We postulate that ELF2 overexpression perturbs T cell development by interfering with pre-TCR assembly and activation. This could arise via interference with the expression of co-receptors, specialised adaptor molecules, and transcriptional regulators. Regulation of apoptosis is key in promoting survival of DN4 and DP thymocytes during pre-TCR signalling and subsequent positive and negative selection following engagement of self-antigen with major histocompatibility complex (MHC)-peptide ligands. Therefore, we also propose that Elf2 overexpression in T cells may impact on negative selection of DP thymocytes, leading to subsequent decreased DN4 and DP populations. For example, mice deficient in
Ets1, a regulator of pre-TCR signalling, have an impaired development of DN3 to DP cells, which is coupled with increased apoptosis but normal cell proliferation [
51]. Similar to Elf2 overexpression, this also resulted in reduced DN4 and DP populations.

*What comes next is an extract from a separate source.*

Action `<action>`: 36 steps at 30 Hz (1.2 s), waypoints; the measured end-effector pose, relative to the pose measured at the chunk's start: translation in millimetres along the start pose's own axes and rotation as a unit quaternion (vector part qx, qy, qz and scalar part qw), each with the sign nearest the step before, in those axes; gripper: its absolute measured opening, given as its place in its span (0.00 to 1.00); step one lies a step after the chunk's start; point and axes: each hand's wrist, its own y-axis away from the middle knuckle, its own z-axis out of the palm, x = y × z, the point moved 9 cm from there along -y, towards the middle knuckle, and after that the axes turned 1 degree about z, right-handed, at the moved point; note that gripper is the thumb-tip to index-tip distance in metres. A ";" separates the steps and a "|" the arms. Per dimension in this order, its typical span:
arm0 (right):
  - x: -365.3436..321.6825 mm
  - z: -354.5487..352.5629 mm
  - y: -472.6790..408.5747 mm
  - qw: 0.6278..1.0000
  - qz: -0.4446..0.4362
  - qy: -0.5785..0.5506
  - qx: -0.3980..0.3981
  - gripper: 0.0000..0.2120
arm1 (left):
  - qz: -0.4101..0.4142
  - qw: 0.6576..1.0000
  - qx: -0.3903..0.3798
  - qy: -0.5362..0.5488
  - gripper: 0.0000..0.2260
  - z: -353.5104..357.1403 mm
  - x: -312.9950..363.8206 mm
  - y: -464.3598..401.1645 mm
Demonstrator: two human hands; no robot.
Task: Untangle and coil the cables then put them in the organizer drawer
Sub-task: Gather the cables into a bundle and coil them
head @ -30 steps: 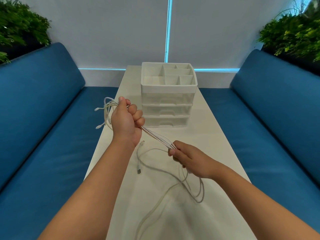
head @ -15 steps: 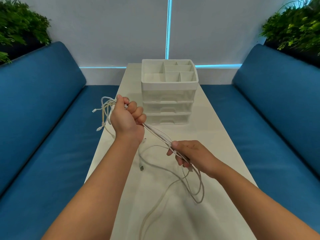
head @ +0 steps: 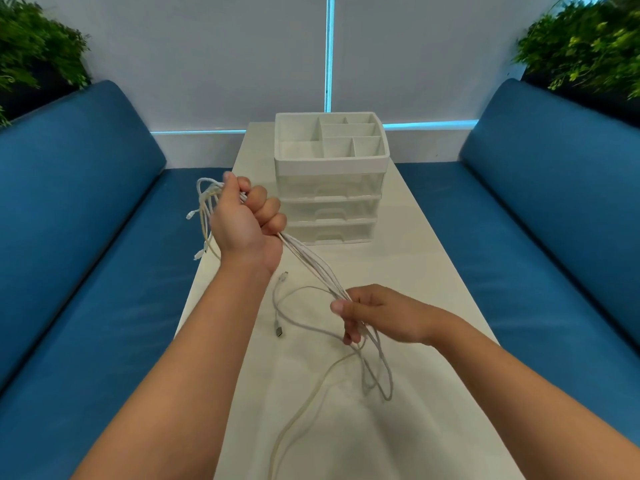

During B cell development, common lymphoid progenitors in the bone marrow differentiate into pro-B cells and then transition to pre-B cells. The progression from pro-B cells to pre-B cells involves pre-B cell receptor (BCR) rearrangement via V(D)J recombination. Failure to assemble the BCR complex results in cell death at the first checkpoint in B cell development. In B cells, V(D)J recombination involves an orchestrated cleavage, rearrangement, and joining of DNA segments, which is tightly linked to the cell cycle, particularly in G0 and G1 phases [
52]. As Elf2b overexpression in particular reduces the number of cells in G1 phase, this may explain the reduction in precursor B cells progressing to pre-B cells, suggesting pre-BCR development is directly impacted. Alternatively, Elf2 may compete with other
Ets factors for binding at
Ets sites, which consequently affect the survival, cell cycle, or DNA rearrangement of pre-B cells. Elf2 also binds IgH enhancers π and μB, which are involved in V(D)J recombination [
23,
53] as does ELF1 and PU.1 [
54,
55]. ELF2 also regulates the expression of specialised adaptor molecules required for signal transduction after B cell activation, such as BLK and LYN [
24], as well as components of the BCR complex such as Igα and Igβ [
23].
In this study, we have demonstrated that ELF2B reduces cell proliferation, colony-forming ability, cell cycle progression, and survival. This has an impact in vivo with ELF2 isoforms disrupting the tightly regulated development of B and T cells. The significant reduction in DN4 and DP T cell populations in the thymus and in the pre-B cell population in the bone marrow of mice overexpressing Elf2 is consistent with disruption of key developmental checkpoints. Developing lymphocytes produce specific B and T cell receptors through V(D)J gene rearrangement and recombination events, a process crucial in generating receptor diversity. A functional receptor will confer cell survival and proliferation signals that enable these lymphocytes to progress in their development, whilst failure to form a functional receptor will trigger apoptosis in the developing lymphocyte. ELF2 may therefore play an important role in regulating key effectors involved in V(D)J gene rearrangement for TCR and BCR assembly in early lymphocytic development.